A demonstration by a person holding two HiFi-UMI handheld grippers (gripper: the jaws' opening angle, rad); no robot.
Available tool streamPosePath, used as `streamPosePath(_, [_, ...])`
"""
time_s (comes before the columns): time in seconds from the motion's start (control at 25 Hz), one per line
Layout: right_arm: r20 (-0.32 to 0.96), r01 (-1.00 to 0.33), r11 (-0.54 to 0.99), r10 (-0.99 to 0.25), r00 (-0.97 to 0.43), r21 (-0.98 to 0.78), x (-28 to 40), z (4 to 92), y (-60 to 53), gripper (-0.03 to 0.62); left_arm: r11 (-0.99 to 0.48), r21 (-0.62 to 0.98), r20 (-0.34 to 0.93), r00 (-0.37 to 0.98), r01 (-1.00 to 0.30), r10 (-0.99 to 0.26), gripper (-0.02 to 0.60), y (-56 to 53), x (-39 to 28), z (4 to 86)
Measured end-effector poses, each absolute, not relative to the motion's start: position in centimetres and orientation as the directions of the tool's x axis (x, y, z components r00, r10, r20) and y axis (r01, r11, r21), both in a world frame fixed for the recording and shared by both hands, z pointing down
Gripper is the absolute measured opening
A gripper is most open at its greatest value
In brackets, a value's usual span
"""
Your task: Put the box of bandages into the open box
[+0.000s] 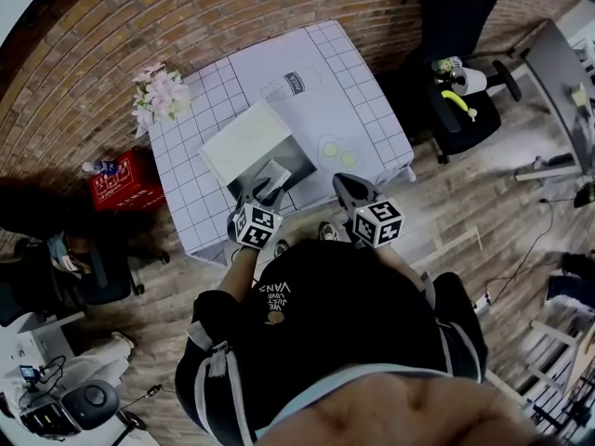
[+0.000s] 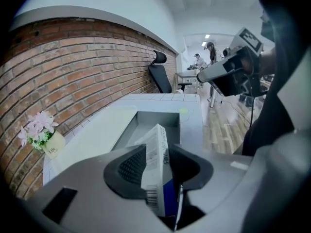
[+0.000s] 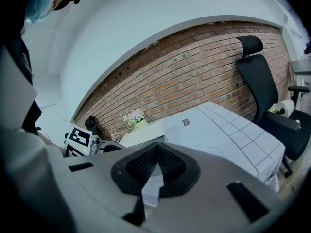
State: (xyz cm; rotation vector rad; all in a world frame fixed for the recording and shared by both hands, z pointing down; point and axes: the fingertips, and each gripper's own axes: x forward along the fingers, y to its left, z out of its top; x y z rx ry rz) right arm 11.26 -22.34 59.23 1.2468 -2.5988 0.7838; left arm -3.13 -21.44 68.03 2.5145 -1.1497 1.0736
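Between the left gripper's two ribbed black pads, one box of bandages is clamped edge-on. It is white card with a blue face, and its lower end is cut off by the jaw body. It hangs over the near end of one open box, grey inside, on a grid-print table. Right gripper: pads together, nothing between; beyond it, one black chair.

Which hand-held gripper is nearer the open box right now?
Left. The left hand-held gripper holds the box of bandages right at the near edge of the open box; the right hand-held gripper, shut and empty, sits apart, off to its right.
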Motion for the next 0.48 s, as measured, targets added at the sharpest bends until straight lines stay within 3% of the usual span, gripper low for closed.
streamPosePath(0.48, [0.364, -0.809, 0.461, -0.729, -0.580, -0.365, 10.9, 58.8, -21.0, -0.006, -0.746, -0.167, 0.661, 0.488, -0.645, -0.570, 0.137, -22.8, -3.7, 67.7])
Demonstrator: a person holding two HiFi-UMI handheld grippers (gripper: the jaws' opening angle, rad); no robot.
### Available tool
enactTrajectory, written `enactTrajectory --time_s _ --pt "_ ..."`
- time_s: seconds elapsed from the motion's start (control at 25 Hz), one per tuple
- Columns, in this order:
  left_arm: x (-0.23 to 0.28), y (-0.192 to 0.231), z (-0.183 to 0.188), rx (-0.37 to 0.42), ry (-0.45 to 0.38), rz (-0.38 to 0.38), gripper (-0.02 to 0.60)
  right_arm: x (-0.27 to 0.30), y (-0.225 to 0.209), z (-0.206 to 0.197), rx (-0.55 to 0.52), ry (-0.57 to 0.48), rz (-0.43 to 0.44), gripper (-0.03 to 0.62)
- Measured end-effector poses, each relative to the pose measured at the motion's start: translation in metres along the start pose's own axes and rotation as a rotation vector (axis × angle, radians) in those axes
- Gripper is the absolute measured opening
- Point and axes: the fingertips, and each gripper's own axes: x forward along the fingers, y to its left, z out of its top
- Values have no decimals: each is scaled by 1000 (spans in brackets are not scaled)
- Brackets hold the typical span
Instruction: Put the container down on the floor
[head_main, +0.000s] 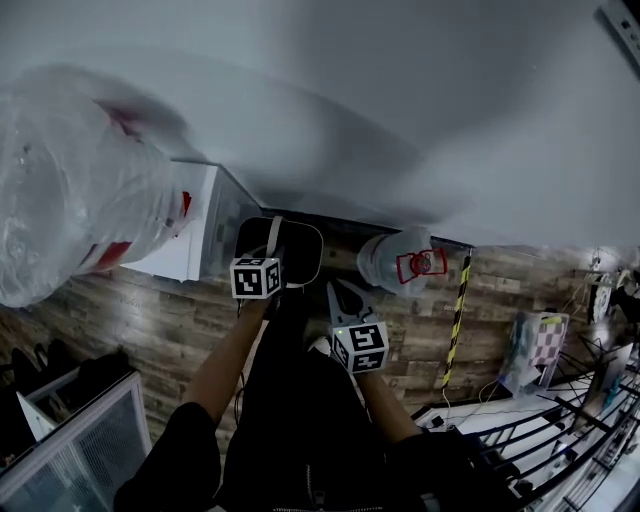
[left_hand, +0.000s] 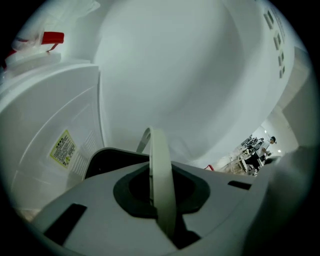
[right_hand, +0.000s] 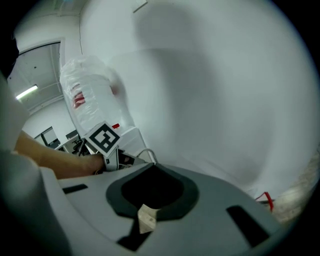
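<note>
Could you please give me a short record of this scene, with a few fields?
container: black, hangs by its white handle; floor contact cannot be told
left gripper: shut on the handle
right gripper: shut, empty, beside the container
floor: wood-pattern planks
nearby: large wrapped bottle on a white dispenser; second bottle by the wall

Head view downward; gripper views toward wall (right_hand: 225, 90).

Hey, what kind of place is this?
Probably a corner of an office or lab: a water dispenser topped with a plastic-wrapped bottle, a spare bottle on the wood-look floor, and a hazard-striped pole.
</note>
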Motion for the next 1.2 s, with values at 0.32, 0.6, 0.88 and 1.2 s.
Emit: enactTrajectory --time_s 0.32,0.6,0.88,1.2 --pt "4 5 1 56 -46 42 41 -13 -6 -44 30 30 6 14" --pt "26 17 -15 50 -44 50 41 -7 -7 -66 32 22 17 12" --pt "58 37 -42 51 -36 54 41 10 -16 -91 27 11 20 12" --pt "98 60 -68 53 -34 52 41 34 -27 -127 29 -8 26 12"
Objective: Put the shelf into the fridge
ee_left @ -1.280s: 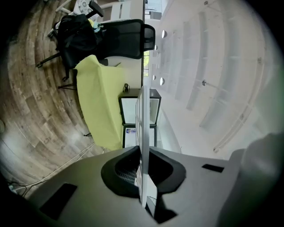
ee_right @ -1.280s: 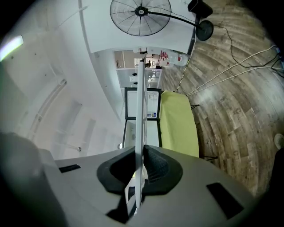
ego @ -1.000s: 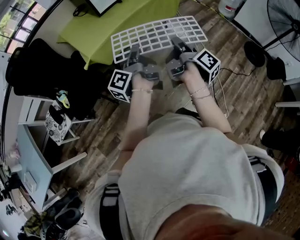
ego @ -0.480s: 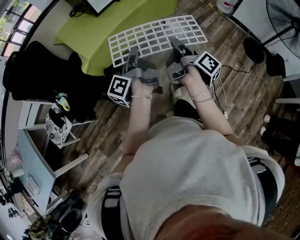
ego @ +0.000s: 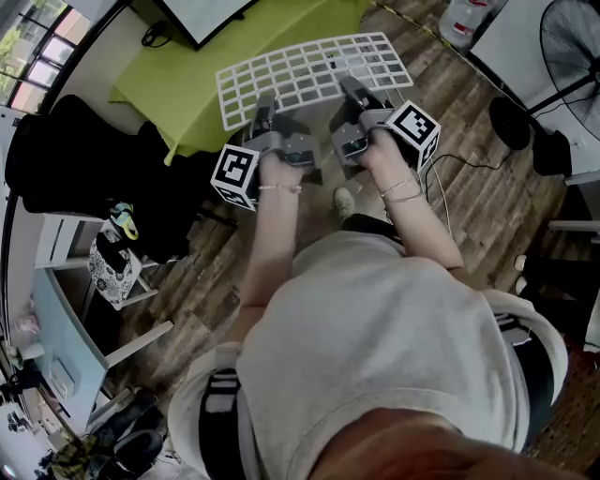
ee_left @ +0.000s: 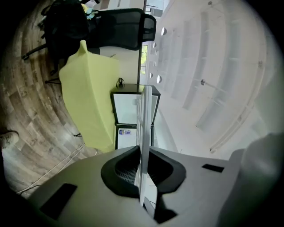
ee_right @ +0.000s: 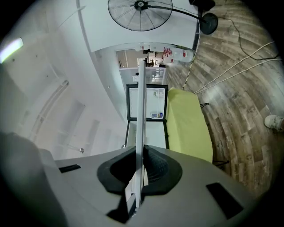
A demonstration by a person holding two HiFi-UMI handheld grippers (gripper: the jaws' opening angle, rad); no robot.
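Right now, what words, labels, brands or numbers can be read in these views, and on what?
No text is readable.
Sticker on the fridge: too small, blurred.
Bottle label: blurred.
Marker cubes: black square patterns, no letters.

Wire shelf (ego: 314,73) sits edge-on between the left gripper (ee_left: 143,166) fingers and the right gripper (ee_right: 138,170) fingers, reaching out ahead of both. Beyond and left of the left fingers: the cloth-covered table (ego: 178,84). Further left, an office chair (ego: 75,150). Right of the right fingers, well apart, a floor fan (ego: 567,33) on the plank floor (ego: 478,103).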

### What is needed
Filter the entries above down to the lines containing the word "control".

### Result
time_s (comes before the columns): time in seconds from the motion's start (control at 25 Hz), one per line
- time_s: seconds elapsed from the motion's start (control at 25 Hz), one per tuple

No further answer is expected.